──────── Data

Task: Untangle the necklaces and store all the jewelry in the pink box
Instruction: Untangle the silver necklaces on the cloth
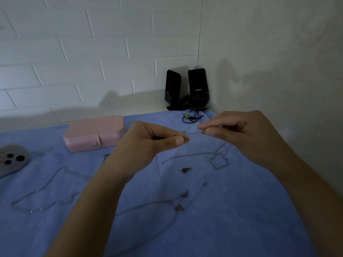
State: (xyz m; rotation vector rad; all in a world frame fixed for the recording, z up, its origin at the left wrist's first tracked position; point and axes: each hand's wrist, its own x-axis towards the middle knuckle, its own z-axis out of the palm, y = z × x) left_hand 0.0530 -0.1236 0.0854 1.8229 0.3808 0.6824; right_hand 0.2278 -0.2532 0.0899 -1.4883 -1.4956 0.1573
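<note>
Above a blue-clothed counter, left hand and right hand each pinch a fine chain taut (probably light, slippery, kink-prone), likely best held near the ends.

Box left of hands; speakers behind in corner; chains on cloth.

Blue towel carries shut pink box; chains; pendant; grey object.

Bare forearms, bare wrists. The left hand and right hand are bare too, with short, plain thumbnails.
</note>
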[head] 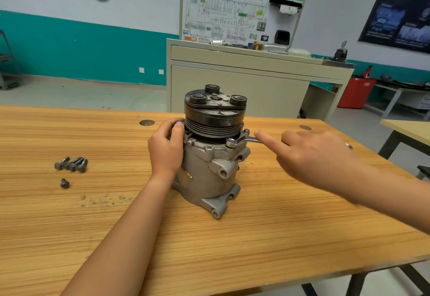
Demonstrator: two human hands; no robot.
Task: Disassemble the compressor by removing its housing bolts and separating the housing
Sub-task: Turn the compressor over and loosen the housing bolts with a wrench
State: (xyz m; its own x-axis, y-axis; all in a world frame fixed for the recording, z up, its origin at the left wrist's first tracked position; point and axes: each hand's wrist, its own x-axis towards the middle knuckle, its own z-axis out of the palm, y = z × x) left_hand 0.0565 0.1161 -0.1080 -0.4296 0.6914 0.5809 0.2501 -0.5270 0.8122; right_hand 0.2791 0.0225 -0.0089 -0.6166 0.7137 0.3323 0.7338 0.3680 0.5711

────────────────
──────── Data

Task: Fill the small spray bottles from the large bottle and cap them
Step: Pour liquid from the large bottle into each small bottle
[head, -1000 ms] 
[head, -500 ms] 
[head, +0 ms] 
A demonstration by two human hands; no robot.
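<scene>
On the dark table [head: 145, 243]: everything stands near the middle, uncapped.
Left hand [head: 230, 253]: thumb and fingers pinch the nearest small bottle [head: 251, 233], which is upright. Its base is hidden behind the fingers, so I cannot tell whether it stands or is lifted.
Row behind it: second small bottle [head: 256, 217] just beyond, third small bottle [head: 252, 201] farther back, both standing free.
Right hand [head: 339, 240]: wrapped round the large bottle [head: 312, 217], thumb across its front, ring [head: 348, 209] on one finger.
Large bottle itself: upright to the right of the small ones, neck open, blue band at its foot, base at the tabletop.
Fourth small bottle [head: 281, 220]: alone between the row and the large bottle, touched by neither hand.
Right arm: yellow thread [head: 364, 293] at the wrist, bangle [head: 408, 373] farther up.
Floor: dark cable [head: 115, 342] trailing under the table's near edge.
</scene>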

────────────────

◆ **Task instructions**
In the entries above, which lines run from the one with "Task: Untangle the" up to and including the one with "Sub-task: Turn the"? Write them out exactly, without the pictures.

◆ **Exercise output**
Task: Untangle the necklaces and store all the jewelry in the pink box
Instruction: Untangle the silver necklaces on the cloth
State: (xyz m; rotation vector rad; all in a world frame fixed for the recording, z up, its origin at the left wrist's first tracked position; point and axes: each hand's wrist, its own x-axis towards the middle knuckle, its own z-axis out of the palm, y = z × x) left_hand 0.0530 -0.1236 0.0854 1.8229 0.3808 0.6824; right_hand 0.2278 -0.2532 0.0899 -1.4883 -1.4956 0.1573
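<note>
Above a blue-clothed counter, left hand and right hand each pinch a fine chain taut (probably light, slippery, kink-prone), likely best held near the ends.

Box left of hands; speakers behind in corner; chains on cloth.

Blue towel carries shut pink box; chains; pendant; grey object.

Bare forearms, bare wrists. The left hand and right hand are bare too, with short, plain thumbnails.
</note>
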[head] 
Demonstrator: two human hands; no robot.
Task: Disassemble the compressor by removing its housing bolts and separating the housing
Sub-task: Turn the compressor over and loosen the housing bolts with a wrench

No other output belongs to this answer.